Personally, I think the Mauser is a collectors item and wouldn't part with it if it were my rifle. I'd say there is a reason your gunsmith wants to rebarrel it and keep it for himself...


----------



## scotclayshooter (Mar 28, 2009)

2000ssm6 said:


> I've never shot/handled a Mberg ATR so can't comment. Try a google search and see if ya can find some reviews.
> 
> For bolt guns a Rem 700 is hard to beat, I just got a newer one last season in .270wsm. It has the x mark pro trigger and is very smooth/crisp. I love it!



Im with you on the remmie and the .270WSM is nicer to shoot than a .270WIN.
Thats the most coomon Red Deer round in Scotland by a huge margin and the minimum for night shooting Reds.


----------



## 2000ssm6 (Mar 28, 2009)

scotclayshooter said:


> Im with you on the remmie and the .270WSM is nicer to shoot than a .270WIN.
> Thats the most coomon Red Deer round in Scotland by a huge margin and the minimum for night shooting Reds.



+1000, our local deer don't stand a chance with this round. My main choice on that round was the gun, it only came in .270WSM and .325WSM. I knew the 325 was too much so I got the 270, it is a beautiful peice. I have never seen wood this amazing on a $650 rifle.


----------



## tree md (Mar 28, 2009)

2000ssm6 said:


> +1000, our local deer don't stand a chance with this round. My main choice on that round was the gun, it only came in .270WSM and .325WSM. I knew the 325 was too much so I got the 270, it is a beautiful peice. I have never seen wood this amazing on a $650 rifle.



Absolutely gorgeous rifle!


----------



## mattmc2003 (Mar 28, 2009)

Even if you don't get that .308, get a .308 or 30-06. Common, very common. Can buy shells anywhere, and you have tons of selections. They are about the cheapest ammo. Awesome performance in both calibers. You don't need a magnum caliber for hogs,bear, or anything even near that size animal. And unless you step way up, your not gaining much over the 30-06 anyway. A 300 win mag is only a hair faster, and more energy. You can get awesome ammo in .30 cal. You just won't beat it. I am partial to ruger, because they offer a lot for a good price. But, i like remington too.


----------



## Soilarch (Mar 28, 2009)

Wait, you're out $X amount either way...

Get the mauser back with a new barrel

or

Get a Mossberg ATR.


I'd personally be insulted if I was offered that deal and would find a new gunsmith.

Even if getting your mauser rebarreled costs another 20% I'd still do that. Heck, you can get it rebarreled to a different cartridge if you want to try something new. You will regret letting go of the mauser for a mossberg. That, I can promise.

(I love mausers, think the Moss 500 shotguns are rock-solid, and think the "cheap 'n ugly" Savage Rifles are one the best deals going. So although I am biased I think I'm very fairly biased.)

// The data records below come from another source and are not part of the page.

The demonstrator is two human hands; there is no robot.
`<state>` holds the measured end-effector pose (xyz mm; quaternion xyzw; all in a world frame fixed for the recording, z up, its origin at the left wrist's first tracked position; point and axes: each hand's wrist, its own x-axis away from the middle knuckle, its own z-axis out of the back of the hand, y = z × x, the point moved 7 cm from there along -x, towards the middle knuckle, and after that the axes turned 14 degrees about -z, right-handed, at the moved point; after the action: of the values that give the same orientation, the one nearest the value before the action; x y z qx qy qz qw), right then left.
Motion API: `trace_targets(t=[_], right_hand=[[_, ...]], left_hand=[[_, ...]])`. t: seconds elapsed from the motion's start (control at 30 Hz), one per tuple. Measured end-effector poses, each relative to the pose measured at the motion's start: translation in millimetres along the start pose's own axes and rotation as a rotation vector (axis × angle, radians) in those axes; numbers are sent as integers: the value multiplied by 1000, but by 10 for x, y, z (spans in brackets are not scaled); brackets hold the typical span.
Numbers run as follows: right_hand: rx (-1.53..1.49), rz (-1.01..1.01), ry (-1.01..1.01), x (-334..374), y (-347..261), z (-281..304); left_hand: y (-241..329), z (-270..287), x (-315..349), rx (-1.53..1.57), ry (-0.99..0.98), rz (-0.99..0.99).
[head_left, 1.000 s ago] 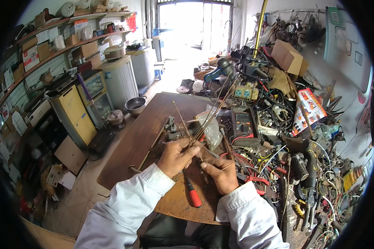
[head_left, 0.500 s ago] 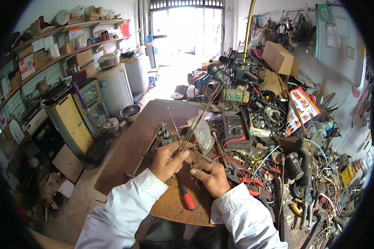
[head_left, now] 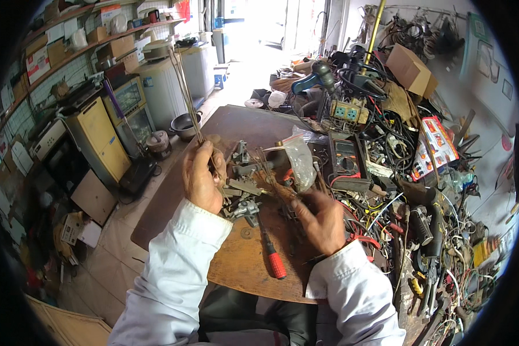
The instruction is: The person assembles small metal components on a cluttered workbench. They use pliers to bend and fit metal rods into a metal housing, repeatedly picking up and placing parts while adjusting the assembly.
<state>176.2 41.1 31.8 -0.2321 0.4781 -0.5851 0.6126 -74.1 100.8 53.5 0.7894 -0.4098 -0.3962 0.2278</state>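
Observation:
My left hand (head_left: 205,176) is raised over the left part of the table, closed around a bundle of long thin metal rods (head_left: 185,95) that point up and lean left. My right hand (head_left: 323,222) is lower, over the table's right side. Motion smears its fingers, and whether they grip anything is unclear. Thin brownish strips (head_left: 275,183) lie or stand just beyond its fingertips. Between my hands are small metal fittings (head_left: 247,209). A screwdriver with a red handle (head_left: 275,264) lies below them on the brown wooden table (head_left: 236,270).
A clear plastic bag (head_left: 300,161) and a multimeter (head_left: 346,155) are beyond my right hand. Tangled wires, pliers (head_left: 428,282) and tools crowd the right side. A cardboard box (head_left: 410,70) sits on the far pile. Cabinets (head_left: 101,158) and a black pan (head_left: 184,126) stand left.
My hands have moved apart: the left went up and left with the rods, which now lean left instead of right. My right hand shifted right. The view has turned slightly downward.

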Motion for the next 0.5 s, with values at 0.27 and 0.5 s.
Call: trace_targets(t=[0.27, 0.5], right_hand=[[769, 23, 164, -1018, 77, -290], [63, -89, 42, -1267, 386, 460]], left_hand=[[-65, -51, 59, 4, 8, 37], [51, -16, 53, 63, 34, 20]])
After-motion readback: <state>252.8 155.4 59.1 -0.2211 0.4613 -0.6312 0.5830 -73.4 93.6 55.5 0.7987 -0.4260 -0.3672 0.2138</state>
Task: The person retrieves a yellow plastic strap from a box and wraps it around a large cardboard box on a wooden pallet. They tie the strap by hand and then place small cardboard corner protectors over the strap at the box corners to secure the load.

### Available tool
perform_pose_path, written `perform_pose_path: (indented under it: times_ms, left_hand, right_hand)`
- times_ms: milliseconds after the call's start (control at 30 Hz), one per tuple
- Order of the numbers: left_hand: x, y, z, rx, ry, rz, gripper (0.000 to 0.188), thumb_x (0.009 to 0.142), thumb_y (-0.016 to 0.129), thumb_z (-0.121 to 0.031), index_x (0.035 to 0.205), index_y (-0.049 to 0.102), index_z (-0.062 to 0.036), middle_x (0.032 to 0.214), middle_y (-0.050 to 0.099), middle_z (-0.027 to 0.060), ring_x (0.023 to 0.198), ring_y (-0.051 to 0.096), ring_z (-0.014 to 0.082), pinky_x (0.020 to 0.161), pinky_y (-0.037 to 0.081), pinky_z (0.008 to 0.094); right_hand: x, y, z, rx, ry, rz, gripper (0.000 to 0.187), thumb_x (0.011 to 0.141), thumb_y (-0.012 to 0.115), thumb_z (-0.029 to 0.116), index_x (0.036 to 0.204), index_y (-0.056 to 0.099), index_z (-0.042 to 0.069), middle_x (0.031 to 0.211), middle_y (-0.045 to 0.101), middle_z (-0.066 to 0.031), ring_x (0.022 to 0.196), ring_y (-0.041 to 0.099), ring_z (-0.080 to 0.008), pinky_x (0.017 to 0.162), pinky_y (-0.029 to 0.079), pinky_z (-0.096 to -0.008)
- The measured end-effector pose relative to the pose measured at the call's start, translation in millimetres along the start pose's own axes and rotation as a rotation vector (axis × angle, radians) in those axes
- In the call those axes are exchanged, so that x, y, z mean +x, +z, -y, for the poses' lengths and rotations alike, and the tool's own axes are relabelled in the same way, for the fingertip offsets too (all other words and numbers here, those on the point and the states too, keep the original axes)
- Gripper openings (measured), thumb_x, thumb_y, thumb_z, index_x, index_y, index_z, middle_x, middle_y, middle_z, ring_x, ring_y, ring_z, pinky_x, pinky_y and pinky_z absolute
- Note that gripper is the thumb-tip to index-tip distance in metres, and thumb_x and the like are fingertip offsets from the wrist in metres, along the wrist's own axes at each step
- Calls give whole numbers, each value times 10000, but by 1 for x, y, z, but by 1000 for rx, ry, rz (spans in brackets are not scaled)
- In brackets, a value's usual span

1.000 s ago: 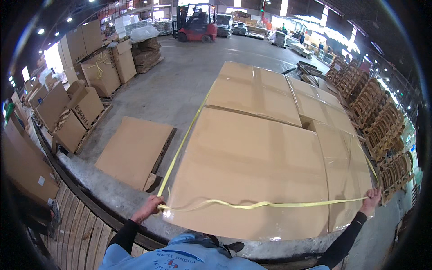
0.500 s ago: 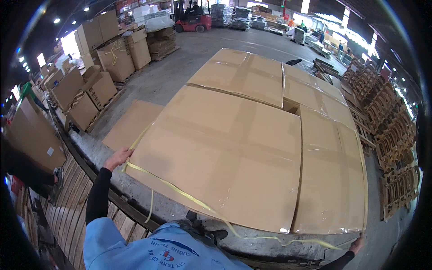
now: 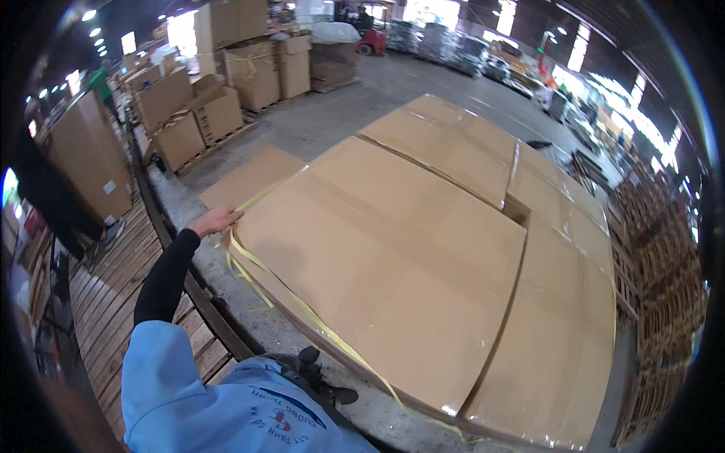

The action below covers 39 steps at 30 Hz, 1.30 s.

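My left hand (image 3: 216,220) is at the near left corner of a large taped carton (image 3: 377,264), its fingers closed on a yellow strap (image 3: 264,194). From that corner the strap runs along the carton's left edge and also slants loosely along the near edge toward the lower right. A short tail of it dangles beside the corner. Against this carton lie a far carton (image 3: 445,147) and a long right-hand carton (image 3: 551,317), with a gap between them near the middle. My right hand is out of the picture.
A flat cardboard sheet (image 3: 253,175) lies on the floor beyond the left corner. Slatted wooden decking (image 3: 113,302) with a metal rail runs along my left, where another person stands by a tall carton (image 3: 89,155). Stacked curved wooden pieces (image 3: 664,302) stand right; a red forklift (image 3: 370,41) is far off.
The view has swung left and my right hand has left the picture at the lower right. My left hand stays on the strap at the corner, where more slack strap now hangs.
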<state>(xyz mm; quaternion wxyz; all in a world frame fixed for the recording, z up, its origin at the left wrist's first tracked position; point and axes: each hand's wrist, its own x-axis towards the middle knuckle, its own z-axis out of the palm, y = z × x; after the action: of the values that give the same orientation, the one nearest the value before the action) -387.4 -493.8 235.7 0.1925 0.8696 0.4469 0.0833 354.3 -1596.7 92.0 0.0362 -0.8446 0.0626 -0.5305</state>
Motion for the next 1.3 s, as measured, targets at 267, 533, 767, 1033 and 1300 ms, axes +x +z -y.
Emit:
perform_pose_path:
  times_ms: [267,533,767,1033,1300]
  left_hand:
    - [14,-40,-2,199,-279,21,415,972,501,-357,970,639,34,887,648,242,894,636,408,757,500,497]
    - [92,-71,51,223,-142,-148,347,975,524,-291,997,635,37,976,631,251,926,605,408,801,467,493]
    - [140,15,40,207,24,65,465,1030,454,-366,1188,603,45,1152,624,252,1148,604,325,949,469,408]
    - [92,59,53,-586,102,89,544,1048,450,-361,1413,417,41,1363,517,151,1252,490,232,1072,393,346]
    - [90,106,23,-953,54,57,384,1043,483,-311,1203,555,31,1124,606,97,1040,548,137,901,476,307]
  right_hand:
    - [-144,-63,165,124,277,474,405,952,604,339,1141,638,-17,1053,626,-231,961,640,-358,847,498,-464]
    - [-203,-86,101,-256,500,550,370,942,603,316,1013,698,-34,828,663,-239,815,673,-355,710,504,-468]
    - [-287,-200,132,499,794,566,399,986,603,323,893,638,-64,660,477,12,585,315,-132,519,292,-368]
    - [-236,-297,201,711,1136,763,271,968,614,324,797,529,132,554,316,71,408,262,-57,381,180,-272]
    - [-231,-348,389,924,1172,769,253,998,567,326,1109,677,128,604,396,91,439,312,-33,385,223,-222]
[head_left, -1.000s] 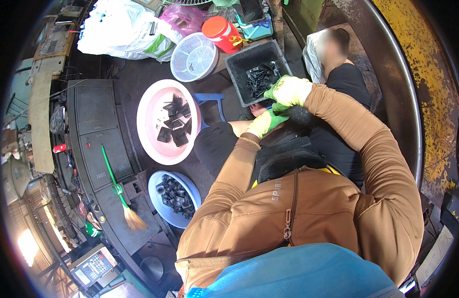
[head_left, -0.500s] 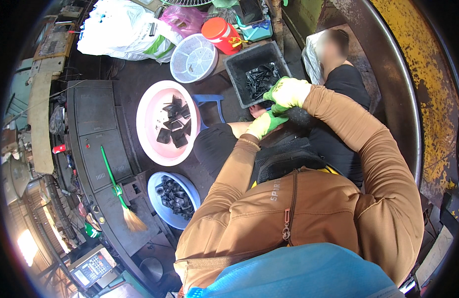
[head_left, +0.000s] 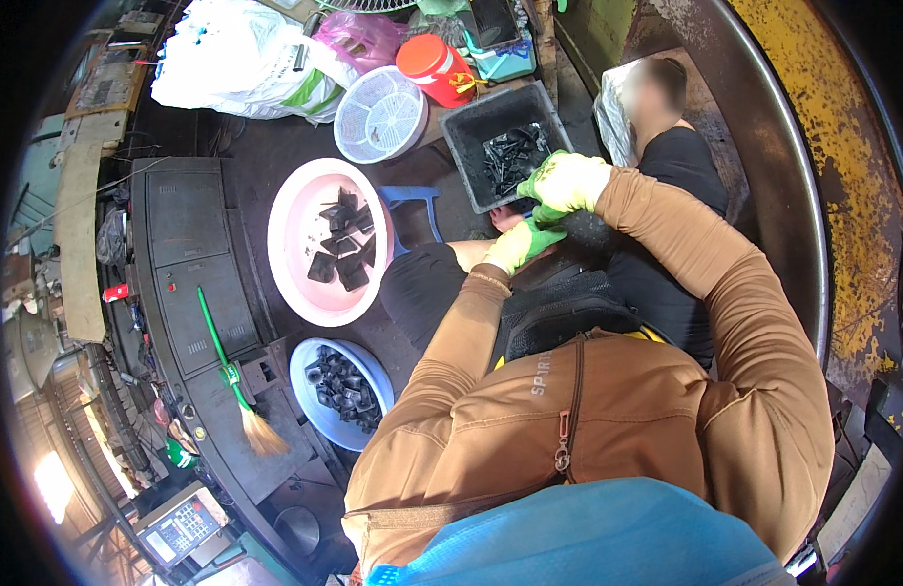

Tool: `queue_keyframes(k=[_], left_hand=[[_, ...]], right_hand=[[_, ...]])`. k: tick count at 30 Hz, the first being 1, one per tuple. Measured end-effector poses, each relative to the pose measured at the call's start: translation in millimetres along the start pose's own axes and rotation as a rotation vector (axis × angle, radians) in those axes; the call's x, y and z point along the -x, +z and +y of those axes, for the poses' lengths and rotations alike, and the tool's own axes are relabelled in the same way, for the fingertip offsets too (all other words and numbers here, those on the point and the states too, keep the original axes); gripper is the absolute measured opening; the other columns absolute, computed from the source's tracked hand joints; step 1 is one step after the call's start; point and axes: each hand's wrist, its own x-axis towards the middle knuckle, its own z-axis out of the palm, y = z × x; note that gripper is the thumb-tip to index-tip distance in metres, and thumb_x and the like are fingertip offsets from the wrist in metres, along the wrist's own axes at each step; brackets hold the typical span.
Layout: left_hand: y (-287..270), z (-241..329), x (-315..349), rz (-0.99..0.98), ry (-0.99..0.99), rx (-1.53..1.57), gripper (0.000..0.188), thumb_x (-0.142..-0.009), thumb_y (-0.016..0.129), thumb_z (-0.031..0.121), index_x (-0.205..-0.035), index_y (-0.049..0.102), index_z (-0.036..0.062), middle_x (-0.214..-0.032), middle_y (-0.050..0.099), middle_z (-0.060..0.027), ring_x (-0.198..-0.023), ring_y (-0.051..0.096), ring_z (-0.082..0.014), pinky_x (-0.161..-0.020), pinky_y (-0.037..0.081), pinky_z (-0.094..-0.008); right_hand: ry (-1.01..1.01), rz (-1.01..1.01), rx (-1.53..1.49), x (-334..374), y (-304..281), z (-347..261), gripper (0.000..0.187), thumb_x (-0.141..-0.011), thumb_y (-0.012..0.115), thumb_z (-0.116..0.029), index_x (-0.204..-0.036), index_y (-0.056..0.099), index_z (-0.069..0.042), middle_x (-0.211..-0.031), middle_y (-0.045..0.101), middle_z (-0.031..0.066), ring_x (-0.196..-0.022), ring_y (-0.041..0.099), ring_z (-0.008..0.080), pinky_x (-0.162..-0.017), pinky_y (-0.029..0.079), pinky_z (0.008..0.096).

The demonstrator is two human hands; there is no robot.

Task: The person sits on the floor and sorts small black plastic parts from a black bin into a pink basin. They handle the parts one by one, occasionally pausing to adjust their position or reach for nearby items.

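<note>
Scant movement: right hand beyond left hand, both angled inward, grip of fingers unclear

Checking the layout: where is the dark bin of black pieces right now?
The dark bin is in the head view's upper part, slightly right of centre, just beyond the gloved right hand and below-right of the red container.

Tiny delta vs 1.0 s ago: view drifted a touch, so black crate, pink basin and blue basin now sit slightly lower and further left. Right gloved hand and left gloved hand shifted left by about as much, can't separate hand motion from camera motion. Jacket zip pull also slid slightly left; finger-level changes too small to tell.
</note>
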Motion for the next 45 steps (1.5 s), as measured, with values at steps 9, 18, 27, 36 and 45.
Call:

"Give you my mauser action for a mossberg _rifle_!?"


----------



## 2000ssm6 (Mar 28, 2009)

tree md said:


> Absolutely gorgeous rifle!



Thank ya! I'm not much on wood rifles but that one was a jaw dropper for me.:jawdrop:


----------



## ross_scott (Mar 28, 2009)

Soilarch said:


> Wait, you're out $X amount either way...
> 
> Get the mauser back with a new barrel
> 
> ...



New barrel for Mauser = $950 including labour
Remington rifle = $1300+ (gun prices have gone up this year)
Ruger = $1600+
Mossberg ATR 100 = $800(at Last years price) then take off $250 for the trade in

Weatherby, Tikka, Steyr etc are all $3,000NZD and over 
The Mossberg is all I can realistically afford at the moment. But hey I still got my Bushnell dusk and dawn scope which was on the Mauser


----------



## wigglesworth (Mar 28, 2009)

man you are gettin hosed. You could probably ship that mauser to the US have a new barrel installed and shipped back for under $950. I can believe prices are that high there. Is that US currency?


----------



## wigglesworth (Mar 28, 2009)

almost forgot, dont do it. Keep the mauser, most especially if it is original. They dont make em like that anymore.


----------



## wigglesworth (Mar 28, 2009)

http://www.cabelas.com/cabelas/en/c...ventory/buda/fine_rifle/1002273_mau65_bud.jsp

check this mauser out!!!


----------



## ross_scott (Mar 28, 2009)

wigglesworth said:


> man you are gettin hosed. You could probably ship that mauser to the US have a new barrel installed and shipped back for under $950. I can believe prices are that high there. Is that US currency?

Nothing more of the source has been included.